ダールが亡くなって、はや20年。
 そんななか、彼の未発表原稿がe-bayに出品され、1900ドルで落札されました。

 タイトルは、The Eyes of Mr. Croaker(クローカー氏の眼)。
 これはもともと、Do-It-Yourself Children's Storybook という企画のために書かれたものだそうです。
 著名な児童書の作家に物語の発端だけを書いてもらい、読者(子どもたち)が自由にそのあとを書きつなげるというアイディアの本でした。
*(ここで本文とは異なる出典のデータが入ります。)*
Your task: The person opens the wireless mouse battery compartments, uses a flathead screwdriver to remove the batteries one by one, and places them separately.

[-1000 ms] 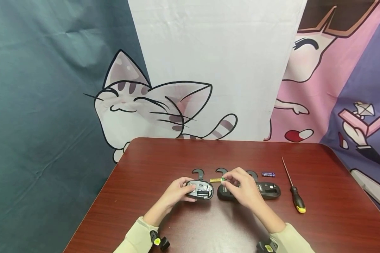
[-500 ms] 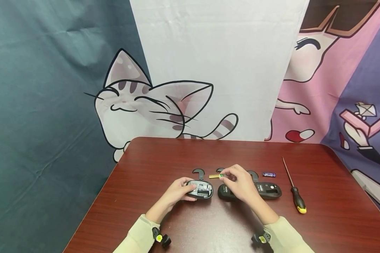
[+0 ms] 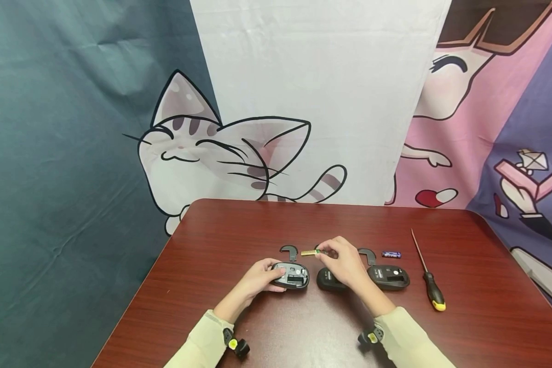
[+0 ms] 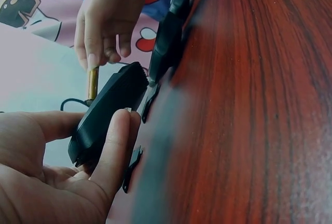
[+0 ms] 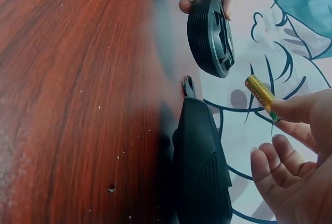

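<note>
My left hand [image 3: 257,276] holds a black computer mouse [image 3: 293,276] with its underside facing up, thumb on top and fingers beneath. The mouse's battery slot is uncovered and looks dark inside. A gold battery with a green end [image 5: 262,97] is pinched between the thumb and fingertips of my right hand [image 3: 345,260]. Its gold end points left, and it hovers behind and to the right of the held mouse. In the right wrist view the remaining fingers of my right hand curl loosely below the battery.
Two more black mice, one [image 3: 327,280] partly under my right hand and another [image 3: 388,277] beside it, lie underside up. Behind are hook-shaped covers [image 3: 292,252], one mostly hidden by my hand. A blue battery [image 3: 391,254] and a screwdriver [image 3: 432,291] lie at right.
My right hand has moved back and slightly left over the table, carrying the gold battery with it. My left hand and its mouse have barely moved.
</note>
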Available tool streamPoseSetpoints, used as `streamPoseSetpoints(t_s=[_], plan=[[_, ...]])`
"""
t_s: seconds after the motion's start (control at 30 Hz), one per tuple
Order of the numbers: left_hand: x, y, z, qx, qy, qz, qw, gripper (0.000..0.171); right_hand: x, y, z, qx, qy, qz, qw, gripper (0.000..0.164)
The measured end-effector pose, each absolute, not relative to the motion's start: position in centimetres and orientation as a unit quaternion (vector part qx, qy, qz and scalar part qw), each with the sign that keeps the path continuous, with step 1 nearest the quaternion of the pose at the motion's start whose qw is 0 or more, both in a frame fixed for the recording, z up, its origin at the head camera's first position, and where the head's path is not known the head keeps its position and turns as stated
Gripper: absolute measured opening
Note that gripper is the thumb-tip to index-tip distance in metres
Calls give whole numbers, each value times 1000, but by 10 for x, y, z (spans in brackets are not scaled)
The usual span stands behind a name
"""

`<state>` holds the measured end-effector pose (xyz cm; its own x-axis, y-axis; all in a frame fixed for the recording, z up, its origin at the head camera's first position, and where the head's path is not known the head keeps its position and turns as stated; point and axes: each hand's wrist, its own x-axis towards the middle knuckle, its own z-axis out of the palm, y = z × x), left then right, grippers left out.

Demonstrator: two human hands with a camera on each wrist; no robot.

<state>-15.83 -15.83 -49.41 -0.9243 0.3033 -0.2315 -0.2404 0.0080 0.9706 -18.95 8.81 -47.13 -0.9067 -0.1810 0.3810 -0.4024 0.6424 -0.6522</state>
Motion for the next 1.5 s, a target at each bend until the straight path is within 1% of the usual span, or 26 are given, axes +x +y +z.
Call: streamPoseSetpoints(t_s=[0.53, 0.83, 1.17, 1.5], plan=[[-162, -157, -500, 18, 688, 696, 205, 43, -202, 83, -481, 123, -916, 373, 84, 10], [-165, -157, -505, 17, 685, 697, 211, 41, -206, 81, -487, 104, -927, 355, 68, 9], [-166, -156, -507, 14, 686, 696, 212, 43, -210, 77, -491, 99, -933, 342, 54, 9], [-167, -155, -507, 12, 691, 692, 209, 43, -214, 74, -496, 102, -937, 330, 54, 9]])
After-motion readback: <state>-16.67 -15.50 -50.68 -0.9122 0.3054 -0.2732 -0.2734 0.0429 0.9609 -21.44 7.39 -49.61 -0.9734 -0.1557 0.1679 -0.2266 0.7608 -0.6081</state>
 企画者は、ジェリー・ビーダーマンとトム・シルバークライトという2人組で、ダールのほかにもパメラ・トラヴァース(メリー・ポピンズ)やリチャード・アダムズ(ウォーターシップダウン)などからも参加の了承を取りつけていたそうです。

 原稿料は200ドル。
 そのときのダールが書いた300語程度の原稿が The Eyes of Mr. Croaker というわけ。1982年のことでした。
 ダールはさっそく原稿をわたし、「M・バランという人物にちょうど200ドル借りているから、原稿料はいますぐその人に支払ってほしい」と頼んだそうです。

 しかしながら、この企画はけっきょく本になりませんでした(寄稿したのもダールだけだったようです)。
 90年にダールは死去。
 94年には地震でビーダーマンの家が被害を受け、父のガレージに荷物を移した際に原稿もまぎれてしまい、忘れ去られていました。
 それがあらためて発見されたのです。

 ビーダーマンは、あらためてDo-It-Yourself Children's Storybook を実現しようと、J・K・ローリングなどにも新たに参加を呼びかけているそうですが、いっぽうでダールの作品をe-bayに出品することにしたのです。
「最初のコンセプトのとおり、ファンに書きついで完結させてほしいというダールの願いを実現するため」だそうです。
 売上は、ダールの遺族へのチャリティにするとのこと(ダールの遺族はいろいろたいへんですから)。

 さて、なぜダールの話を扶桑社ミステリーのブログでしているかというと...
 このジェリー・ビーダーマン、現在はTVプロデューサーなのですが、もともと作家で、アーヴィング・ウォーレスの甥っ子なのですね。この企画当時、ウォーレスはいろいろと助言してくれたそうですよ。